Characterization of PhoA-HIS tagged protein
The PhoA and PhoA with HIS-tag were overexpressed in the Escherichia coli BL21 DE3 strain, induced by 5 μM IPTG (iso-propy-β-D-1-thiogalactopyranoside) and finally harvested in order to obtain the cell lysate by lysozyme lysis. This cell lysate of both cultures were analyzed next to each other in two SDS-PAGE gels, one for comassie staining (blue gel in the picture) and one for western blotting (black picture) with Anti-6X His tag® antibody from mouse and a second reporter goat anti mouse antibody with a IRDye 680RD. In the picture we can distinguish the PhoA His (53 kDa) on the western blot as well as on the SDS-PAGE gel (see white circles).
Enzyme kinetics
For the kinetics assay, we tested both the Citrobacter phoA and phoA-HIS encoded proteins with the fluorescent substrate 4-MU-phosphate. The picture on the right was taken with a common single lens reflex camera mounted on a dark hood at λEx 365 nm.
To characterize the enzymes, we conducted fluorometric assays to obtain Km values. Bacterial cells were harvested and lysed, and the cell free extract (CFX) was then collected for the fluorometric assay. The properly diluted CFX was measured on a 96 well plate in triplicates per substrate concentration. A plate reader took measurements at λEx 365 nm and λEm 445 nm. The obtained data was evaluated and finally fitted to Michaelis-Menten-Kinetics with SigmaPlot™:
β-Galactosidase (LacZ)
The β-Galactosidase is natively expressed in the triple knockout Escherichia coli strain used in Colisweeper. Therefore, this protein catalyzes hydrolysis of the flagging substrate, which is N-Methyl-3-indolyl-β-D-Galactopyranoside (Green-β-D-Gal) and produces a green color upon cleavage of the chromophore.

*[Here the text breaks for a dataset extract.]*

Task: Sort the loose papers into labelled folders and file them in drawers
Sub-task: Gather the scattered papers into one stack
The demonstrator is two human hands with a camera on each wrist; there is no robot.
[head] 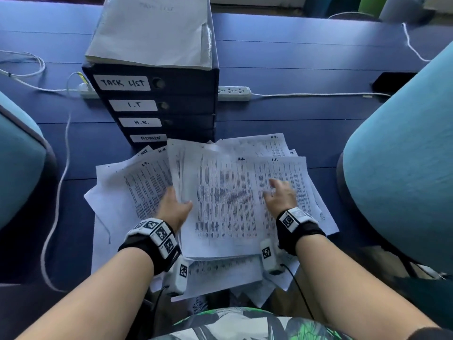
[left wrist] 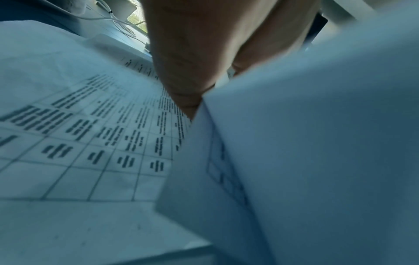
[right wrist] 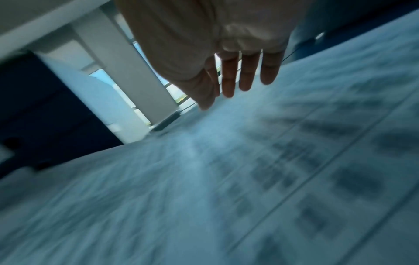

This enzyme could also be used as a mine reporter. On a separate plasmid in the mine cells under a different promoter than pLac. Growing the colonies on glucose rich medium would shut down LacZ in all other cells, rendering the mines the only ones responsive/LacZ producing.
β-Glucuronidase (GusA)
To test the functionality of GusA, a liquid culture of Escherichia coli overexpressing GusA was grown until an OD600 of 0.4 - 0.6 was reached before addition of 6-Chloro-3-indolyl-β-glucuronide (Salmon-Gluc), a substrate for GusA which produces a rose/salmon color after cleavage. The final concentration of the substrate in liquid culture was 1 mM and the conversion of this substrate was done by overnight incubation at 37°C.
Enzyme kinetics
For the kinetics assay, we tested both gusA and gusA-HIS encoded proteins with the fluorescent substrate 4-MU-β-D-Glucuronide. The picture on the right was taken with a common single lens reflex camera mounted on a dark hood at λEx 365 nm.
To characterize the enzymes, we conducted fluorometric assays to obtain Km values. Bacterial cells were harvested and lysed, and the cell free extract (CFX) was then collected for the fluorometric assay. The properly diluted CFX was measured on a 96 well plate in triplicates per substrate concentration. A plate reader took measurements at λEx 365 nm and λEm 445 nm. The obtained data was evaluated and finally fitted to Michaelis-Menten-Kinetics with SigmaPlot™:
β-N-Acetylglucosaminidase (NagZ)
In Colisweeper, the NagZ is constitutively expressed in the mine cells. Addition of 5-Bromo-4-Chloro-3-indolyl-β-N-acetylglucosaminide (X-GluNAc) would result in a blue color precipitate, as shown in Figure Bla. However, addition of the X-GluNAc substrate that we have did not result in any color production. Control assays with p-nitrophenyl-β-N-acetylglucosaminide (pNP-GluNAc) on the other hand gave rise to yellow color, which confirms that NagZ is expressed in our mine cells.